The records below are to be retyped in full. Keep every word.

═══ Supplied records

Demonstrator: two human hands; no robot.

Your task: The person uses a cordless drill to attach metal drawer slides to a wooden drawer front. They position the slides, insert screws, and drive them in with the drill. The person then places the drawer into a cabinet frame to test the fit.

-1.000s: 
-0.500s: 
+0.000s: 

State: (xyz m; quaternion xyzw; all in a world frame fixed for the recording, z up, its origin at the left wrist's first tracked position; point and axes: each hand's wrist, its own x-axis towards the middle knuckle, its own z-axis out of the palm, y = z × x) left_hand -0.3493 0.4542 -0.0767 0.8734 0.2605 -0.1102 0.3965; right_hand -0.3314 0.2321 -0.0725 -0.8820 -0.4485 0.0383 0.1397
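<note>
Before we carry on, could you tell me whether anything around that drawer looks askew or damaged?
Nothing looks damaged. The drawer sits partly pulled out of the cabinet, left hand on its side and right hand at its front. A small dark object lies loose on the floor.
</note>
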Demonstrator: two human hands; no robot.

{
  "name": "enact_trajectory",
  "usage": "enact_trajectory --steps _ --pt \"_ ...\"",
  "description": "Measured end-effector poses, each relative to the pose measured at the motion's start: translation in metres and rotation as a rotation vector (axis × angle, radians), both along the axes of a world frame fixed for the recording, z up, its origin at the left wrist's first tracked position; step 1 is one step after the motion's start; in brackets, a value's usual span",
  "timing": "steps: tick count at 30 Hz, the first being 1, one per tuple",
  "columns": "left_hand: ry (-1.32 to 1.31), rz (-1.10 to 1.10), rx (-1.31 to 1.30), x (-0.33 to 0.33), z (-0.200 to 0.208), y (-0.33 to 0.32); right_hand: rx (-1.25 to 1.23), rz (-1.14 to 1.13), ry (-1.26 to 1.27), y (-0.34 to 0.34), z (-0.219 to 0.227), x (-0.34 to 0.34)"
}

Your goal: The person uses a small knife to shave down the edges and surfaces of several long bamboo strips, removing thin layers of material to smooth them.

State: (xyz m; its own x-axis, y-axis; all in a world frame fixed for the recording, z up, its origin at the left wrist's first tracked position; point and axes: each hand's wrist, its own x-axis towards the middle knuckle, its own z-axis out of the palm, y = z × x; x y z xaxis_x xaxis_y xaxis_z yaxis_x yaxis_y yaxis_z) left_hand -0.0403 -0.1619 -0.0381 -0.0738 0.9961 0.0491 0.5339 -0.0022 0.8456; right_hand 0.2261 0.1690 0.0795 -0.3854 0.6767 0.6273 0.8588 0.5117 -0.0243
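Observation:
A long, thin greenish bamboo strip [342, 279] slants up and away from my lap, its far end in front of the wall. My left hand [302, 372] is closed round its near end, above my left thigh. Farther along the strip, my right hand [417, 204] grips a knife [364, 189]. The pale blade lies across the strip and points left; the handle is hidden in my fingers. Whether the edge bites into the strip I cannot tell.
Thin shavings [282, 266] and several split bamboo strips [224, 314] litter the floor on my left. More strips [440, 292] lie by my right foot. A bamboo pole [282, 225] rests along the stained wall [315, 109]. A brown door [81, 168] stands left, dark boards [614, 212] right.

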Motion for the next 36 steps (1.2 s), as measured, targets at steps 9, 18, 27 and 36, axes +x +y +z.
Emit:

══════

Reply to the exercise
Demonstrator: two human hands; no robot.

Your task: The person uses a cordless drill to attach metal drawer slides to a wooden drawer front. They position the slides, insert screws, and drive them in with the drill. The person then places the drawer into a cabinet frame to test the fit.

-1.000s: 
-0.500s: 
+0.000s: 

State: (xyz m; quaternion xyzw; all in a world frame fixed for the recording, z up, its origin at the left wrist's first tracked position; point and axes: each hand's wrist, its own x-axis towards the middle knuckle, its own z-axis out of the palm, y = z × x) left_hand -0.3493 0.4542 -0.0767 0.8734 0.2605 -0.1102 0.3965; right_hand -0.3314 0.2321 -0.0725 -0.8820 -0.4485 0.0383 0.1397
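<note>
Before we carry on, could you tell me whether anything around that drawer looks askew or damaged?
Nothing looks damaged. The drawer sits partly pulled out of the cabinet, left hand on its side and right hand at its front. A small dark object lies loose on the floor.
</note>
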Demonstrator: two human hands; no robot.

{
  "name": "enact_trajectory",
  "usage": "enact_trajectory --steps _ --pt \"_ ...\"",
  "description": "Measured end-effector poses, each relative to the pose measured at the motion's start: translation in metres and rotation as a rotation vector (axis × angle, radians), both along the axes of a world frame fixed for the recording, z up, its origin at the left wrist's first tracked position; step 1 is one step after the motion's start; in brackets, a value's usual span",
  "timing": "steps: tick count at 30 Hz, the first being 1, one per tuple",
  "columns": "left_hand: ry (-1.32 to 1.31), rz (-1.10 to 1.10), rx (-1.31 to 1.30), x (-0.33 to 0.33), z (-0.200 to 0.208), y (-0.33 to 0.32); right_hand: rx (-1.25 to 1.23), rz (-1.14 to 1.13), ry (-1.26 to 1.27), y (-0.34 to 0.34), z (-0.219 to 0.227), x (-0.34 to 0.34)"
}

Your goal: The person uses a small knife to shave down the edges and surfaces of several long bamboo strips, removing thin layers of material to smooth them.

State: (xyz m; its own x-axis, y-axis; all in a world frame fixed for the recording, z up, its origin at the left wrist's first tracked position; point and axes: each hand's wrist, its own x-axis towards the middle knuckle, its own z-axis out of the palm, y = z × x; x y z xaxis_x xaxis_y xaxis_z yaxis_x yaxis_y yaxis_z) left_hand -0.0403 -0.1619 -0.0381 -0.0738 0.9961 0.0491 0.5339 -0.0022 0.8456; right_hand 0.2261 0.1690 0.0795 -0.3854 0.6767 0.6273 0.8588 0.5117 -0.0243
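Observation:
A long, thin greenish bamboo strip [342, 279] slants up and away from my lap, its far end in front of the wall. My left hand [302, 372] is closed round its near end, above my left thigh. Farther along the strip, my right hand [417, 204] grips a knife [364, 189]. The pale blade lies across the strip and points left; the handle is hidden in my fingers. Whether the edge bites into the strip I cannot tell.
Thin shavings [282, 266] and several split bamboo strips [224, 314] litter the floor on my left. More strips [440, 292] lie by my right foot. A bamboo pole [282, 225] rests along the stained wall [315, 109]. A brown door [81, 168] stands left, dark boards [614, 212] right.
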
Motion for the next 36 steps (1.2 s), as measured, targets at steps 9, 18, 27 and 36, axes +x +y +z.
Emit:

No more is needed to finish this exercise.